Sanjay Manjrekar has stated that Virat Kohli, unlike other greats of the game, has got an obvious weakness that gets exploited. Kohli could last just 17 balls, scoring 7, on Day 1 of the third England-India Test at Headingley, falling to James Anderson for the seventh time in the format.
Virat Kohli was exposed once again in English conditions and in front of the moving ball pitched outside the off-stump as James Anderson dismissed him for the seventh time in Test cricket on Wednesday.
The star batsman has now gone 50 innings without an international hundred. Kohli's form in 2021 in England has been a stark contrast to his exploits in 2018. The 32-year-old overcame the horrors of 2014 to hit 593 runs, including two hundreds in five Tests. However, this year, the number fifth ranked batsman in the world has managed only 69 runs in five innings so far.

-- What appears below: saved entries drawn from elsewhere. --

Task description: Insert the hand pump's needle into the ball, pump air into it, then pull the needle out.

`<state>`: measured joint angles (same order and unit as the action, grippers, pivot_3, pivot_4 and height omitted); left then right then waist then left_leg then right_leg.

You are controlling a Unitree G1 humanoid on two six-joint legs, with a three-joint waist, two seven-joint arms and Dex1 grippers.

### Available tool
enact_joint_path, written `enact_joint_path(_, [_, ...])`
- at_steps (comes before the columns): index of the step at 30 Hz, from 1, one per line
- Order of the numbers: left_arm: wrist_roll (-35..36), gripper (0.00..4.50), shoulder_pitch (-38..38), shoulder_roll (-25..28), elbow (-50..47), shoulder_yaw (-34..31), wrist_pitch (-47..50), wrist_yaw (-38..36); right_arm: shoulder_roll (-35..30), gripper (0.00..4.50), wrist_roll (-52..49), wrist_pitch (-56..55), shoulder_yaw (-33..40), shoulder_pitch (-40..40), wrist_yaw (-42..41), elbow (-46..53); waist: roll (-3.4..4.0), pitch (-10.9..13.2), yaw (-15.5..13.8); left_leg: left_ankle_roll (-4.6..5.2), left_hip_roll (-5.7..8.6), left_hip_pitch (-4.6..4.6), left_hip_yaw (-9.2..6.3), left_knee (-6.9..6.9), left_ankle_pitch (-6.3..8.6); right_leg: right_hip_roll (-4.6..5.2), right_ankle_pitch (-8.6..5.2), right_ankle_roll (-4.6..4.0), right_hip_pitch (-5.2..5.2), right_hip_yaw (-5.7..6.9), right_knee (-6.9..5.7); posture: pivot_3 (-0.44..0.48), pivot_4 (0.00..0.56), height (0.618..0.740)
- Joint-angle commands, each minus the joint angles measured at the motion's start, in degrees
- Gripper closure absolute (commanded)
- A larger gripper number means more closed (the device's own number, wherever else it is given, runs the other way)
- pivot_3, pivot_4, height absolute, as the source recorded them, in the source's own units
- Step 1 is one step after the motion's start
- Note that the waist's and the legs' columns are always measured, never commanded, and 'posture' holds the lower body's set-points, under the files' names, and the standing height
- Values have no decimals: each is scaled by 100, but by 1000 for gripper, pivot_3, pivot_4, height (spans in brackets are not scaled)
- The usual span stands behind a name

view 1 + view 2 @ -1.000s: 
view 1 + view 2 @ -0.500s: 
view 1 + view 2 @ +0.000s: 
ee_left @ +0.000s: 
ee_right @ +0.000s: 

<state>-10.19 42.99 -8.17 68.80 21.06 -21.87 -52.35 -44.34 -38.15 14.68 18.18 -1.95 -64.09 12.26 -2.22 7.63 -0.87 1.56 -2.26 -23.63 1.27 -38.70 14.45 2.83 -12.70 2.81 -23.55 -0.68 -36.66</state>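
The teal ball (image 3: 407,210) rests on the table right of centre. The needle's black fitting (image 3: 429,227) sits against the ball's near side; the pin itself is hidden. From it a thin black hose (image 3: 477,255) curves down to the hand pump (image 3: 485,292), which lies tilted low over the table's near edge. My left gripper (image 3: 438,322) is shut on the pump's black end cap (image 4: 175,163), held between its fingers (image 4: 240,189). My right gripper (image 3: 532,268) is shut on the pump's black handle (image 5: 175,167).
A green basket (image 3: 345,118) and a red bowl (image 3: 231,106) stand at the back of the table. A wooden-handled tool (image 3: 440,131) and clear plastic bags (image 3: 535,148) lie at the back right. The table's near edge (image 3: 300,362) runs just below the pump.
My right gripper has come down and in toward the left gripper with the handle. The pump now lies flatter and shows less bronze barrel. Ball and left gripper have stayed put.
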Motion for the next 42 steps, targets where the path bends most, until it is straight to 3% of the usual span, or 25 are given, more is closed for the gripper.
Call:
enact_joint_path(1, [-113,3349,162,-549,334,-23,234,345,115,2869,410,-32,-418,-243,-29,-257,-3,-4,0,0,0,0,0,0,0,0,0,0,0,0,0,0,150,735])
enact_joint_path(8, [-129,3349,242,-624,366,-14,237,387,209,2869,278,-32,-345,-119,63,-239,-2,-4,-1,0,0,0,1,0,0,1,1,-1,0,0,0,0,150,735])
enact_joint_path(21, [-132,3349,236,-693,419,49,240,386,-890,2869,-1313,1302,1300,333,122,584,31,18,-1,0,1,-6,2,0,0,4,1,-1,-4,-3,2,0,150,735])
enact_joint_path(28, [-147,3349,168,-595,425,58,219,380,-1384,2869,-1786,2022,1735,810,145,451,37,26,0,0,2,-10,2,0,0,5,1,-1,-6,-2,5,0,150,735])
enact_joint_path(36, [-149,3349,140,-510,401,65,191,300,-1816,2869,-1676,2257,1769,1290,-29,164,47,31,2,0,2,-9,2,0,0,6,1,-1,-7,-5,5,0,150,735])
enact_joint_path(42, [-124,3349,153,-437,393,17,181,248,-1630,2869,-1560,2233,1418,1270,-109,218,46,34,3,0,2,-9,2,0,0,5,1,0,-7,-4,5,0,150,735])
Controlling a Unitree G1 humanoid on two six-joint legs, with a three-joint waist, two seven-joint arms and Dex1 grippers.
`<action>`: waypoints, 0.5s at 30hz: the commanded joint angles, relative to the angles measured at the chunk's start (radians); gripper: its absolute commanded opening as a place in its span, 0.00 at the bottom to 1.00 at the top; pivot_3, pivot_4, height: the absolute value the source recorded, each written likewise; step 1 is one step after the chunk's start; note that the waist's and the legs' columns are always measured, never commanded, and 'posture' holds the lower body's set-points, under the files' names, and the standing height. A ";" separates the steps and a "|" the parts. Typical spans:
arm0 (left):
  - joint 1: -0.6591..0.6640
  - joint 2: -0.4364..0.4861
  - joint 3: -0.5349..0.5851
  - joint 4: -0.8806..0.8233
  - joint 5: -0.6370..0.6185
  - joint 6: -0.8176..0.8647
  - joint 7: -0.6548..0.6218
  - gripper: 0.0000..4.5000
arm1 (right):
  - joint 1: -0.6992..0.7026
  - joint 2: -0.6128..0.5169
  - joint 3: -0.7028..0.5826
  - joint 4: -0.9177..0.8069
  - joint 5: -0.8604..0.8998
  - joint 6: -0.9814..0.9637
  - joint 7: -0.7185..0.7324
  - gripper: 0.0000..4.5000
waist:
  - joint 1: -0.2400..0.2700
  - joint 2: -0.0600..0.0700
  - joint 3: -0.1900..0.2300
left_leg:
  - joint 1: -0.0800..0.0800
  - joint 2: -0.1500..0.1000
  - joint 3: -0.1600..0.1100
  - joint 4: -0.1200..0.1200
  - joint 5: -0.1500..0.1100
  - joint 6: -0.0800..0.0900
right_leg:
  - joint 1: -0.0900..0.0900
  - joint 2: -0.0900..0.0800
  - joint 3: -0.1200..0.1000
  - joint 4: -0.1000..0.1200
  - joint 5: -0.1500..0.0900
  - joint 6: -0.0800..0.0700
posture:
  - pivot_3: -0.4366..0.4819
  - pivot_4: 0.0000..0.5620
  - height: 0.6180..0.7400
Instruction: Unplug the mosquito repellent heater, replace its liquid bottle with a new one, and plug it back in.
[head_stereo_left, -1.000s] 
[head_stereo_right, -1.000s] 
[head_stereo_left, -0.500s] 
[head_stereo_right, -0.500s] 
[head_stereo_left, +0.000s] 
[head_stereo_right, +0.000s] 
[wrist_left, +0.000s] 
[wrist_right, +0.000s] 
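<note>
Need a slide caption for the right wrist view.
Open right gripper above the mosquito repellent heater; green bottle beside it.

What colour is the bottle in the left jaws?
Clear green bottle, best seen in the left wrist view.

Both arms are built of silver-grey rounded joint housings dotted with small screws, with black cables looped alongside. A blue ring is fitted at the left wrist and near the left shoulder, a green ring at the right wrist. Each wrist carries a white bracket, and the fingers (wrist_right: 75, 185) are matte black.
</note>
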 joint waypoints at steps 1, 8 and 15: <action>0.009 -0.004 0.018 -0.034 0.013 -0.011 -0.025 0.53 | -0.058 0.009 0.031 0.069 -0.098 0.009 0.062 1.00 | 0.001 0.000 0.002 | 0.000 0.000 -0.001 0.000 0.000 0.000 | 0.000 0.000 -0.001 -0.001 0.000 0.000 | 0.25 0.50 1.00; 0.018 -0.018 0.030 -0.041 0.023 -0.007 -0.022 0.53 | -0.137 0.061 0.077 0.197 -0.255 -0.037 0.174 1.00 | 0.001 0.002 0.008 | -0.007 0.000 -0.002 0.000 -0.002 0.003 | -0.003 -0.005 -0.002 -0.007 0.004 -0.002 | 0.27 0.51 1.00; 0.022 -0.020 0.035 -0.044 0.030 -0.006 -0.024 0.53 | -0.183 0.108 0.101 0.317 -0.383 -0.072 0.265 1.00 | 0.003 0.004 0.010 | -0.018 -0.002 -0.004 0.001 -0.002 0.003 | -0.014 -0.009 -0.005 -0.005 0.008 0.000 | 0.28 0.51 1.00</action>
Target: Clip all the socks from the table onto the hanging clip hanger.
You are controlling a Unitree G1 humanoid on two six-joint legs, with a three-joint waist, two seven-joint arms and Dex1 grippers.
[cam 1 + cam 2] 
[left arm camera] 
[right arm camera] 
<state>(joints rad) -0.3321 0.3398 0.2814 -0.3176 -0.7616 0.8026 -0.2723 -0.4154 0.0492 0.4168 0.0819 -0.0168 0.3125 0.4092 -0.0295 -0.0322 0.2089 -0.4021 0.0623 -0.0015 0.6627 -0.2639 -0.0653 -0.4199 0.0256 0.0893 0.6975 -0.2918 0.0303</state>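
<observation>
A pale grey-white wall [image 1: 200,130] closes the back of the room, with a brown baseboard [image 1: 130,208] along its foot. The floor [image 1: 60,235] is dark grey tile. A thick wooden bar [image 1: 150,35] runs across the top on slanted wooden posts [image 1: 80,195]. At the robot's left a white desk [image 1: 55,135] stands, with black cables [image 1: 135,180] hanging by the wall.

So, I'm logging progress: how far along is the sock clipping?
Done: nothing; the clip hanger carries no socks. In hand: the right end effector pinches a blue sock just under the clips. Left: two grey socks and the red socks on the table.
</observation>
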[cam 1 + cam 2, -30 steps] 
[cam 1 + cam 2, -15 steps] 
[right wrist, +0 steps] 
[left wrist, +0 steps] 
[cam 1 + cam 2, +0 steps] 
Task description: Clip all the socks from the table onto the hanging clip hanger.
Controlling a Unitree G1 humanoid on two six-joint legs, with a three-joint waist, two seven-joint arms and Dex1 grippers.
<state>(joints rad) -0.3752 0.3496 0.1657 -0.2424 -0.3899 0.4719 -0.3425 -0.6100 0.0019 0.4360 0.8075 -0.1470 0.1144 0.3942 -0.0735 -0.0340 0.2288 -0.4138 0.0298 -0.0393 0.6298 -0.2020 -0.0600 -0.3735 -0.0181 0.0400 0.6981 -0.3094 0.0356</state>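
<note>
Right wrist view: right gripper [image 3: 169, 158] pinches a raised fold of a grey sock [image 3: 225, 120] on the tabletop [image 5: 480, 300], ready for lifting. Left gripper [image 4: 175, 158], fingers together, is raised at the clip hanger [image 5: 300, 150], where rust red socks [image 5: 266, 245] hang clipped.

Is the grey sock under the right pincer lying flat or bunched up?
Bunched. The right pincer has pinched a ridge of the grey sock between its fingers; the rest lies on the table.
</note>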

Following Kohli's yet another failure on the opening day of the third Test against England in Leeds, former cricketer Sanjay Manjrekar has minced no words in declaring that unlike other legends of the game, Virat Kohli has an "obvious weakness", adding that it very often "gets exploited".
"Unlike so many greats of his league, he (Kohli) has got a very obvious weakness. All the greats, the Tendulkars, the Gavaskars and the Viv Richards, didn't have one obvious weakness. Every time that gets exploited, Virat Kohli gets found out," Manjrekar told Sony Sports after India were bundled out for 78 on Day 1 of the Headingley Test.
"It's not that he is getting out in different ways like Ajinkya Rahane does. I am sure it's starting to bother him," Manjrekar added.
Is Kohli as fresh mentally as he was in 2018?
Further, the former batsman pointed out that Kohli, against his hallmark style left the balls beautifully in 2018 and therefore succeeded in burying the ghosts of 2014 tour in which he managed just 134 runs from 10 innings. However, such has not been the case this time around and that he left Manjrekar wondering about the mental freshness of the talismanic cricketer.
"The reason he got those runs in 2018 was not because he was cover-driving beautifully or pulling it superbly like he was in Australia against Mitchell Johnson. It was all about leaving the ball, which was about doing something he was not accustomed to. It requires a lot of mental effort.
"I am just starting to feel that maybe the mental reserves that he has is he as fresh mentally as he was in 2018 with that big challenge of seeing James Anderson through and leaving balls after balls? He is not leaving as many balls this time," Manjrekar added.
England bowled out England for 78 runs in the first innings and then ended the Day 1 on 120/0.